米ワシントンポスト紙でもゼンタイの流行について記事が掲載され、「日本は本当におかしい」「日本版のブルカだな」「ゴスロリのほうがおもしろい」といった多数のコメントが付いた。
全身タイツフェチの人々は1990年代ごろからパソコン通信やインターネットでコミュニティを形成し始め、実際に会って交流を深めてきたといわれる。2003年にはテレビ朝日系のテレビ番組「タモリ倶楽部」で特集されるなど、以前からたびたびメディアで扱われてきた。
2004年にはテレビ東京系「裏ジャニ」で関ジャニ∞のメンバーが、ゼンタイ愛好家の交流会を訪れた。参加者の男性は全身タイツを着用すると「全身が敏感になる。窮屈な感じがまた良い」と話し、顔が見えなくなるため大胆なことも可能になるとして、ベッドに男女数人が乱れるようにお互いの体をなでまわして感覚を楽しんでいた。全身タイツ姿のままでの写真撮影も行っていたが、もちろん顔は覆われたままだった。
「ゼンタイ」題材の映画も
ネットで検索するとすぐに「エッチなこと考えるんだけど、パソコンにしがみついてると目がしんどくて、やぱり、ゼンタイきて、目隠しして、目を休めながらスリスリか、洗脳されたい今夜です」といった発言が見つかり、愛好家の数はそう少なくなさそうだ。

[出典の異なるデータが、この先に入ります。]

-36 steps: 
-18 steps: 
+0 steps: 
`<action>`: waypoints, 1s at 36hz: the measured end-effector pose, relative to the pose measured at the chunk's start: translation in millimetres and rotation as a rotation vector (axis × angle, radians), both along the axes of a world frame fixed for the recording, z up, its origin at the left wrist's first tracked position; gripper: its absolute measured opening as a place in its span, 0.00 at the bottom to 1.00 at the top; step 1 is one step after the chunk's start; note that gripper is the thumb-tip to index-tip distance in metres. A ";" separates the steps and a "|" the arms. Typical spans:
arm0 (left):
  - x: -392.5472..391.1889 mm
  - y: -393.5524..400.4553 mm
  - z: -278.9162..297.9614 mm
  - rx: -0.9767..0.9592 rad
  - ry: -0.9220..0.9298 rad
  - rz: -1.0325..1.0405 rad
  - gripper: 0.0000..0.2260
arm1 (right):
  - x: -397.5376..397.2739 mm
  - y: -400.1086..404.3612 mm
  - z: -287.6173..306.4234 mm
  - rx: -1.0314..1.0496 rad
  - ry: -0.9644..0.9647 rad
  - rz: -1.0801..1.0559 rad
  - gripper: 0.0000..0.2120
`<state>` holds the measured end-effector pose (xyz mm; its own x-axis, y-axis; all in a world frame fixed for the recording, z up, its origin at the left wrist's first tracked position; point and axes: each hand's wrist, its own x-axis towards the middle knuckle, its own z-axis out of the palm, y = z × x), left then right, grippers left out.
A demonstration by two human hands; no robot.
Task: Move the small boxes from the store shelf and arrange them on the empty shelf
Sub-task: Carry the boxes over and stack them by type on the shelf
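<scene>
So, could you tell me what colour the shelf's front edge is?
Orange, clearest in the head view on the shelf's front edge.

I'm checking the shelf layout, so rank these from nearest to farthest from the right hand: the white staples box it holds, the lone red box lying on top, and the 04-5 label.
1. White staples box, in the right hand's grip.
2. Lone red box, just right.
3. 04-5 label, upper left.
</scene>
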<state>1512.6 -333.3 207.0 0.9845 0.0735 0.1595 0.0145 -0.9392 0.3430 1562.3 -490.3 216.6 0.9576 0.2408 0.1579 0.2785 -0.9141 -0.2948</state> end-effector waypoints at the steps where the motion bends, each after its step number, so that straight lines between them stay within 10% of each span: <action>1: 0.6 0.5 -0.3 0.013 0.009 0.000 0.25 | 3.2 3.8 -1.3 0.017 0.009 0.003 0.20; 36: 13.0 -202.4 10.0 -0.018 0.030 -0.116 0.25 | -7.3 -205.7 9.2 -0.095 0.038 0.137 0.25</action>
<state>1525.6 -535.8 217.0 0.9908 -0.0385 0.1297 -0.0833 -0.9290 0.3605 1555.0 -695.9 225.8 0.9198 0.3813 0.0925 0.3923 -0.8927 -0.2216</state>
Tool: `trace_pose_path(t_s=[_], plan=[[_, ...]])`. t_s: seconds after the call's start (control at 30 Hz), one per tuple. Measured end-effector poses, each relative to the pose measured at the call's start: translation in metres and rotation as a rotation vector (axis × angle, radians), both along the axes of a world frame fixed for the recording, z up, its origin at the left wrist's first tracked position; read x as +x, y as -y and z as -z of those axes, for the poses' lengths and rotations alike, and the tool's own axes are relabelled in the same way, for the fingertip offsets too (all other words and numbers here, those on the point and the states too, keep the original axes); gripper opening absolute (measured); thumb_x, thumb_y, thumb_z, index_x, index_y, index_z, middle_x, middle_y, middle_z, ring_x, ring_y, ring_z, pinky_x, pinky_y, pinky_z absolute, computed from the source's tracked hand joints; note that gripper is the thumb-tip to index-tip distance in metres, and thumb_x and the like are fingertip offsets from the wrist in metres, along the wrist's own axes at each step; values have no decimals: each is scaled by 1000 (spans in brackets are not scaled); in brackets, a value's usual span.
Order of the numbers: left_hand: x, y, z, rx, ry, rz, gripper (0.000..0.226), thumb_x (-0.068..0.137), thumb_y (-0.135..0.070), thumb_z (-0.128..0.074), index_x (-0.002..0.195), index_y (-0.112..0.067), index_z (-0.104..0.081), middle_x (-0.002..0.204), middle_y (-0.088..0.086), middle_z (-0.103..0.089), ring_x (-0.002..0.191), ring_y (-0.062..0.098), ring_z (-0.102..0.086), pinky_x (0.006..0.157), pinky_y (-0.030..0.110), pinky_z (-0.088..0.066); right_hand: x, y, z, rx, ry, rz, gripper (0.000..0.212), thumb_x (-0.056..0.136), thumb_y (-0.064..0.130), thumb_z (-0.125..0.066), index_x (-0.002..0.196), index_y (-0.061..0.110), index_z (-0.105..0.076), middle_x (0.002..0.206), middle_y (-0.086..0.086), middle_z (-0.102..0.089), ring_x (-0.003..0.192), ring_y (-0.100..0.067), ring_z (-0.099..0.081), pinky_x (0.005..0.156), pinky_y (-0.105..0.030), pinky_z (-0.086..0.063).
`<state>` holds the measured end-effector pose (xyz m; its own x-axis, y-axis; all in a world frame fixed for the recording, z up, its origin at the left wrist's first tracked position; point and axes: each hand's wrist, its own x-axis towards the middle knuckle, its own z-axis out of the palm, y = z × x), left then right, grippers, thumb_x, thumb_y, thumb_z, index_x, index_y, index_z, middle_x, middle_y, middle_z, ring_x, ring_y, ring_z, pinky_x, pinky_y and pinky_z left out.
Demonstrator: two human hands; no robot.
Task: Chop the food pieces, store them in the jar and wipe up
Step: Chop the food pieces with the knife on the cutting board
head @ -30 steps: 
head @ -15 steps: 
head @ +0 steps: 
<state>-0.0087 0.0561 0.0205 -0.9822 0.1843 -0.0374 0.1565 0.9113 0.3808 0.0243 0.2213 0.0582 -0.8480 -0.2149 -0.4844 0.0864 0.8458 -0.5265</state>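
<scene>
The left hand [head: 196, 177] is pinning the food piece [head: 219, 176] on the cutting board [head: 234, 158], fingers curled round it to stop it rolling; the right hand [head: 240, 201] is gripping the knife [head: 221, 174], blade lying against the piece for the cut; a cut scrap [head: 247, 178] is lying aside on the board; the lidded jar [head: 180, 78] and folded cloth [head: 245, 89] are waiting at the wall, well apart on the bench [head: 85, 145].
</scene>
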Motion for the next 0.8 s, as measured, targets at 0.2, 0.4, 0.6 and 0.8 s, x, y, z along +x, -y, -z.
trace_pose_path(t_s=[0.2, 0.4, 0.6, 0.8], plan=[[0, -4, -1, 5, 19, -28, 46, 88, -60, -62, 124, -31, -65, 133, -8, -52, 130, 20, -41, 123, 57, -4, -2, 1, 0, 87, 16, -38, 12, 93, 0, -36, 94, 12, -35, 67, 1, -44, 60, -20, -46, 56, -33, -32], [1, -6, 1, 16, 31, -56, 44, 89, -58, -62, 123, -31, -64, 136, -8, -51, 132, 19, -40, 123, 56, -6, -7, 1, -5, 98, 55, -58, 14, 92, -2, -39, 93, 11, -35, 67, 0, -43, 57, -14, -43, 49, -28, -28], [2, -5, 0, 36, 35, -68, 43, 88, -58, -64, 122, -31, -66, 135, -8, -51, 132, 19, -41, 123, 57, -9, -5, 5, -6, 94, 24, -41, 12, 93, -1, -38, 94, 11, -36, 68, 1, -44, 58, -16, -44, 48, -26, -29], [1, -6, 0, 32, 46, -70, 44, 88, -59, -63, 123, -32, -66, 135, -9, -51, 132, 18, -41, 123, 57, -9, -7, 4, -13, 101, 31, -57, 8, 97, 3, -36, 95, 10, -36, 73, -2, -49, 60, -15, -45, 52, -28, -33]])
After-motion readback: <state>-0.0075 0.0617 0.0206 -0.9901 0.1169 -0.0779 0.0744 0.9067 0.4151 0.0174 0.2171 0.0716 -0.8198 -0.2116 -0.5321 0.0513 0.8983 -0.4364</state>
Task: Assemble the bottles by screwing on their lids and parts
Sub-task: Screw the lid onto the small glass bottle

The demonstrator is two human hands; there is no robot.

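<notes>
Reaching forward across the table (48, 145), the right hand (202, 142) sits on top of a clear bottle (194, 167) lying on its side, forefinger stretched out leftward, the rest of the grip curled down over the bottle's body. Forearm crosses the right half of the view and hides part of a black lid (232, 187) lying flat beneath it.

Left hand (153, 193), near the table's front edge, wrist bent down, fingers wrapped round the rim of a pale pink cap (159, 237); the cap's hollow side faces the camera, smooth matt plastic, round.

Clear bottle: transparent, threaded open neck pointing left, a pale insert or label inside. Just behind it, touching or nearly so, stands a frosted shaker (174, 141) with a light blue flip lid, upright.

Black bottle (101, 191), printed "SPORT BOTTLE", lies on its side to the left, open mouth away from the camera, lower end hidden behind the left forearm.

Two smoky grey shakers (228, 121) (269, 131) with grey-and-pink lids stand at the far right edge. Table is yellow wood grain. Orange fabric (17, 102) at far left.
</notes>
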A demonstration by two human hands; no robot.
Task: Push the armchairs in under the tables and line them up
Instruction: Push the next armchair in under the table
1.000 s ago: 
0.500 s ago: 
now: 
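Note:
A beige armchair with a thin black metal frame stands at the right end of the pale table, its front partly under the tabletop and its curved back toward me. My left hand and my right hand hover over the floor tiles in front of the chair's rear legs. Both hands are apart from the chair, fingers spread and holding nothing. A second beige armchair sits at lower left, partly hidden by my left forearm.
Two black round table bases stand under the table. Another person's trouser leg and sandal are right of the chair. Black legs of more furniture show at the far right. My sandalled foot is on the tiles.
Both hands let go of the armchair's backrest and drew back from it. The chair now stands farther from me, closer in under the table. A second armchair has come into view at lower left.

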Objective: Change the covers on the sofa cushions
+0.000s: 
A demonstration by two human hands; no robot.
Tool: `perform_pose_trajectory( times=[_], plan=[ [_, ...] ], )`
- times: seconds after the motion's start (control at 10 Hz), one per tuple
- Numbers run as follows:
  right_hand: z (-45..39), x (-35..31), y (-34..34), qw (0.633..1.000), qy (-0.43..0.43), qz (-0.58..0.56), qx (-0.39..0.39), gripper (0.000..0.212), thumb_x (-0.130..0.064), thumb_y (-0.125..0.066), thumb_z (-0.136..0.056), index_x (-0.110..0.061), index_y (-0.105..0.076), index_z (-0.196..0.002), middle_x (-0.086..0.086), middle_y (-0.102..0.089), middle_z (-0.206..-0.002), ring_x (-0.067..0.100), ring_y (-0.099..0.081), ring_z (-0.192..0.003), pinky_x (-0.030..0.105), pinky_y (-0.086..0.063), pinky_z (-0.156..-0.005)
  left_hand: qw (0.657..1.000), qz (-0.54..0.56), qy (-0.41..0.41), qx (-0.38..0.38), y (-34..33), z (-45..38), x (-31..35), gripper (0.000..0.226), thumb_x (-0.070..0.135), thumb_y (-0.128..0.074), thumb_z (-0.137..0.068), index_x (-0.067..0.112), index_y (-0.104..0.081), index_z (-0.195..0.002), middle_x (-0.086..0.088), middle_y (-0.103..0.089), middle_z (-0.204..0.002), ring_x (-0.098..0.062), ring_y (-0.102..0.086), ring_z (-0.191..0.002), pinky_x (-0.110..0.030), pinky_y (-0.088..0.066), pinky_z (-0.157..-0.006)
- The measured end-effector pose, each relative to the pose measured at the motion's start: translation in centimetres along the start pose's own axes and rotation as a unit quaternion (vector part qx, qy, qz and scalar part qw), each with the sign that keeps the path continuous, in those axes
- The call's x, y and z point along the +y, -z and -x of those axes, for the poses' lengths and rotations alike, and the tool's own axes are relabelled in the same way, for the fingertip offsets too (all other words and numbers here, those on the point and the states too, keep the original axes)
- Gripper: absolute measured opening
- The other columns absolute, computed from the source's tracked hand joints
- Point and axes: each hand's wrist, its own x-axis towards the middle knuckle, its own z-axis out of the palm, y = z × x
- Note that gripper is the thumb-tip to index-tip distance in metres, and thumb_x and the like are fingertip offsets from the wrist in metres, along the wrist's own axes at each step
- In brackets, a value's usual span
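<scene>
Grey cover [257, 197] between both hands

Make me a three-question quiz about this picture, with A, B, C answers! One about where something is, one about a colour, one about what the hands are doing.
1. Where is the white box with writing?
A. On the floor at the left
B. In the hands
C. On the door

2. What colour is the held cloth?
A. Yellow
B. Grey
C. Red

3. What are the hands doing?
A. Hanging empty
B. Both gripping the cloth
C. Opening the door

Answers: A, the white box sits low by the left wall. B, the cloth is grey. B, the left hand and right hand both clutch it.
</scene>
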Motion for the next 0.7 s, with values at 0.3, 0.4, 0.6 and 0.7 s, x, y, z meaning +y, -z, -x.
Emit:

また、2013年8月には「ぐるりのこと。」「ハッシュ!」などの作品で知られる橋口亮輔監督による全身タイツ愛好家を題材にしたコメディ映画「ゼンタイ」も公開され、新たに興味を持つ人もいるのか、「ゼンタイいいなー。着てみたいしそれで撮影とかしたい」といいうツイートもあった。